Primary developers are those developers that have modified a minimum percentage X of a software artifact (e.g., file, directory, branch, file extension) of the repository. By default, X is set to 1/D, where D is the overall number of developers that have ever modified the artifact. However, X can be changed to be, for instance, 1/2 (50% of the modifications over the artifact), 1/4 (25%) and so on.

Secondary developer knowledge

Secondary developers are those developers that know at least a proportion Y of what the primary developers know (X). By default, Y is set to half of X (0.5), however it can be changed to a value between 0 and 1. In case you don't want to use the secondary developer knowledge parameter, you can set Y to 1.

Metric

This parameter is used to combine the importance of the number and order of modifications to assign the knowledge value. Note that depending on the level of detail selected, the four metrics are initially calculated at file or line level (just for text files). Once the selected metric has been calculated, its calculation is repeated at each level of the repository to assign a bus factor value to each directory, branch, file extension and the repository itself.

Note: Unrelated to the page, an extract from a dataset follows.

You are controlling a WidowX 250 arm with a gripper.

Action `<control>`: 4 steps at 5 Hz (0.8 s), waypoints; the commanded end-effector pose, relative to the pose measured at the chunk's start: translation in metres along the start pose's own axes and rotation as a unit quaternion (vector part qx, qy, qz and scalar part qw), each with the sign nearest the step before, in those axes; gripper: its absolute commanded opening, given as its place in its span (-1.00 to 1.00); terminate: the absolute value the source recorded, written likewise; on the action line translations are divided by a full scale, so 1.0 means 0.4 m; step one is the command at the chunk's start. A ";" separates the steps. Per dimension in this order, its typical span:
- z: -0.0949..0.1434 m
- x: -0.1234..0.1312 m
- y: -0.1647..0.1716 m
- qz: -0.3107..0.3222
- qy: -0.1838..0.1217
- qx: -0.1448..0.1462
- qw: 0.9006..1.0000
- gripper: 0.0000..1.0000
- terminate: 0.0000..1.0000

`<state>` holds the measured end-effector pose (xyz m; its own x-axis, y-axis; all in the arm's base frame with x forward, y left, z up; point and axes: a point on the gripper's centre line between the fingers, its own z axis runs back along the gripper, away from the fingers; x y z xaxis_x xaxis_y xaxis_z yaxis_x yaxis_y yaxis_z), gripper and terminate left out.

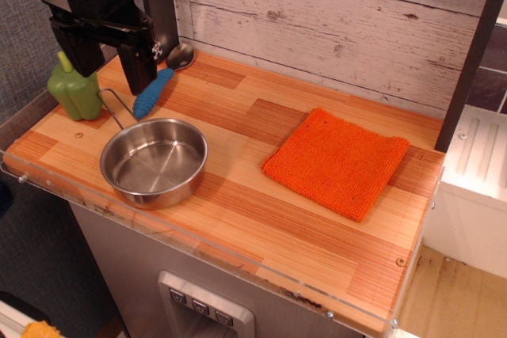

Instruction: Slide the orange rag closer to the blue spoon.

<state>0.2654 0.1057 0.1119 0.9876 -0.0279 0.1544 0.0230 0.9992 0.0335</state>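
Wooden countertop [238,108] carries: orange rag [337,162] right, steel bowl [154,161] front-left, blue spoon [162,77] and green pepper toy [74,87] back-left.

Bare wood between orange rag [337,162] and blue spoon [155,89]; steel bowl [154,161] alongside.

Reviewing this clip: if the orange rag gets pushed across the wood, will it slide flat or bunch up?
The orange rag looks like soft terry lying flat, so it probably bunches if pushed from one edge. Pressing down and dragging should work better. It seems light, and the wooden counter looks smooth.
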 end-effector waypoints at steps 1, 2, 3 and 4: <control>0.000 0.000 0.000 0.000 0.000 0.000 1.000 1.00 -1.00; 0.000 0.015 -0.030 -0.022 -0.009 -0.019 1.000 1.00 -1.00; 0.000 0.042 -0.085 -0.047 -0.020 -0.023 0.998 1.00 -1.00; -0.008 0.076 -0.175 -0.063 -0.019 -0.008 0.998 1.00 -1.00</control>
<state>0.2895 0.0299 0.0982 0.9783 -0.1505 0.1423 0.1494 0.9886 0.0187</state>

  • Last change. This metric assigns all knowledge of a line/file to the last developer that modified that line (or file for binary files).

  • Multiple changes. This metric counts the number of times a line/file has been modified during the life-cycle of the project. It assigns more knowledge to the developers that modified the line/file most times.

  • Distinct changes. This metric assesses the developer knowledge according to the number of non-consecutive changes on the line/file.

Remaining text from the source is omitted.